Alçaklığın ve adiliğin sırt sırta vererek kurdukları bu illüzyonda, Tanrı'nın bile düşmanları vardı.


Delik deşik bedenlerimiz, parça parça yüreklerimiz partizanlık müzesiydi.

Bataklıkta açan bir lotusla karşılaştık.

İnsanoğlunun doyumsuz olduğunu beyan etti. Pek de haksız sayılmazdı.

Bir çoğumuz yanarak ölecektik.

Göçebe dostlarımla, toz bulutu olup havaya karışabilecektik.

Kaldırımlara kazınacaktı izlerimiz, her yıl bugün için mezarlarımıza güller dikilecekti.


Onlar da bizimle çürüyecekti. Buharlaşan küller, her ölüşümüzde yaşadığımızı hissettirecekti.

Her biri sırayla yaşamın sınır kapılarından geçti. Bir şifa meleği ellerini uzattı ruhuma ve terkedilen bedenime geri dönerdi.

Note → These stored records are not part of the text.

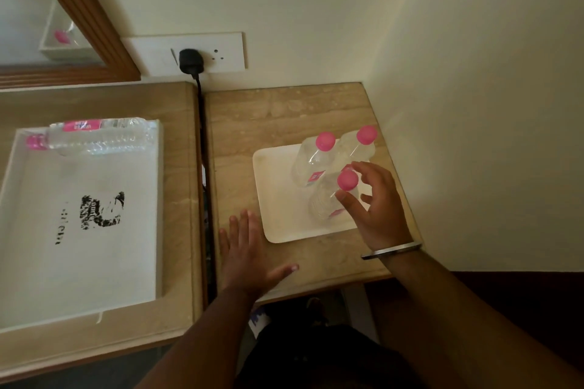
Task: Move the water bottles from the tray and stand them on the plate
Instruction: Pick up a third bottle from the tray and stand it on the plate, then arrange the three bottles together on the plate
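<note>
A white square plate [278, 224] lies on the small right-hand table. Three clear water bottles with pink caps stand upright on it: one at the back left [311, 161], one at the back right [360, 145] and one at the front [325, 202]. My right hand [376, 208] hovers at the front bottle's cap, fingers spread, thumb touching its neck, not closed around it. My left hand [249, 249] rests flat on the table beside the plate's left edge. On the left table a white tray [79, 262] holds two bottles [101, 136] lying on their sides along its far wall.
A wall socket panel with a black plug [189, 61] and cable sits behind the gap between the two tables. A wood-framed mirror [79, 19] hangs at the upper left. The wall runs close along the right table's right edge.
</note>
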The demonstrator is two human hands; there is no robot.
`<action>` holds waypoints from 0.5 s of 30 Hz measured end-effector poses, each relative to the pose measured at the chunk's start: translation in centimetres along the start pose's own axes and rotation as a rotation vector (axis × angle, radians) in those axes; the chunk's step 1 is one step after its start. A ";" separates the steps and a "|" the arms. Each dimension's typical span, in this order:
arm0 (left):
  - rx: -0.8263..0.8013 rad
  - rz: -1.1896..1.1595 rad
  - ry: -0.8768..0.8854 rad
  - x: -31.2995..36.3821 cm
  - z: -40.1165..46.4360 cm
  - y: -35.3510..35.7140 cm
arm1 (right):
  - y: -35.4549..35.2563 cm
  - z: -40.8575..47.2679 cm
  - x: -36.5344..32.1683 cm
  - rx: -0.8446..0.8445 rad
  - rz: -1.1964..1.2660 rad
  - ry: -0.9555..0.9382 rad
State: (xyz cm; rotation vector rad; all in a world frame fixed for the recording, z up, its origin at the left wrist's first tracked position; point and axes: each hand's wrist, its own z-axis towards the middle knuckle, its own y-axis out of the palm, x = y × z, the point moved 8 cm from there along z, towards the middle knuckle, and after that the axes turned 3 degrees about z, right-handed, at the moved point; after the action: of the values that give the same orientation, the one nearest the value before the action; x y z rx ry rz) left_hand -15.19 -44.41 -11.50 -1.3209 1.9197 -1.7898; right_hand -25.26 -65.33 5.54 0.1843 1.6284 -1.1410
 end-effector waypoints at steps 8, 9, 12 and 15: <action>0.355 -0.163 0.036 4.2 4.6 -13.5 | -5.6 1.8 0.7 0.073 0.021 -0.013; 0.367 -0.169 0.073 5.4 5.6 -15.1 | -5.9 2.8 0.8 0.059 -0.001 -0.018; 0.346 -0.166 0.212 9.6 7.9 -18.1 | -5.5 6.0 0.8 -0.067 -0.097 -0.040; 0.239 -0.099 0.313 13.3 9.6 -18.2 | -3.8 8.0 0.1 -0.223 -0.121 -0.078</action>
State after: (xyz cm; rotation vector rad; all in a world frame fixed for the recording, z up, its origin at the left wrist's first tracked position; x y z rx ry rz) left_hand -8.10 -58.01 7.66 -1.1270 1.7316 -2.3087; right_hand -22.31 -73.29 8.03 -0.1030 1.7008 -1.0343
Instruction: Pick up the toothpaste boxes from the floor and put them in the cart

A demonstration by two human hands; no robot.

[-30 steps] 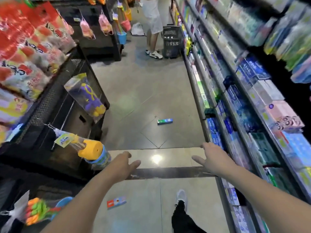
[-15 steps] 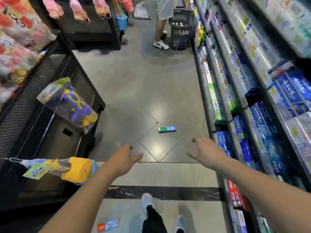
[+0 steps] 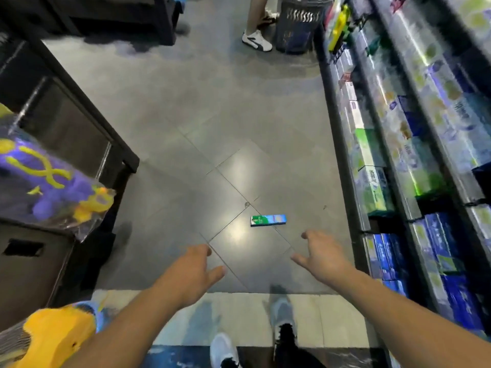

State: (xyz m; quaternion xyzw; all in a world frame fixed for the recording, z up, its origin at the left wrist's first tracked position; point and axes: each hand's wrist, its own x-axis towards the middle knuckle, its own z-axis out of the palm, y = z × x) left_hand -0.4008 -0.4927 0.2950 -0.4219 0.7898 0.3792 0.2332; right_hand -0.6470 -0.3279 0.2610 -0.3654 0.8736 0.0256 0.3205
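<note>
Lying flat on the glossy grey tiled floor (image 3: 212,107), a slim green-and-blue toothpaste box (image 3: 268,220) sits mid-aisle with open room around it, near the stocked shelves (image 3: 393,160). Left hand (image 3: 191,272) and right hand (image 3: 322,257) hover short of it, each grip released and empty.

A toothpaste box (image 3: 268,220) lies flat on the floor (image 3: 212,115) mid-aisle, just beyond both empty hands, nearer the right hand (image 3: 322,257) than the left hand (image 3: 192,273). Stocked shelves (image 3: 398,155) run along the right; a display stand (image 3: 66,134) stands left.
</note>
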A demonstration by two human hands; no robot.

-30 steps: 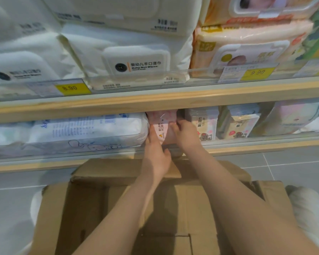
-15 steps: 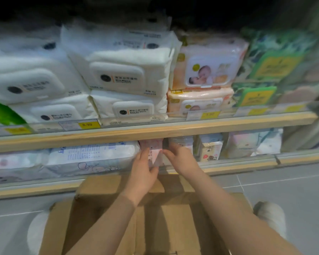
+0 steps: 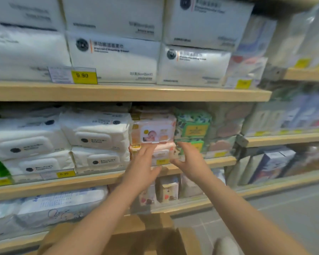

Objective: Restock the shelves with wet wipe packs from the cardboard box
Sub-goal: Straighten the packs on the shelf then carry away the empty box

Şimdi ise yaşlıyım, arsızlaştım ve huysuzlaştım. Gürültü kaldıramıyorum. Olunca da işitemiyorum zaten.

Devrimin ülkesi Küba'dayım.

Toplumun dayattığı ilkelerden ve fabrikasyon yaşam sitilinden arındım.


Denizi seyreden kulübemde, huzurla ölmeyi arzuluyorum.

Kuraklık tahtını denizlere bırakıyor.

Lanetim suya karışıyor, balık olup yüzüyor.

Denizin tuzu ise gırtlağımda patlıyor.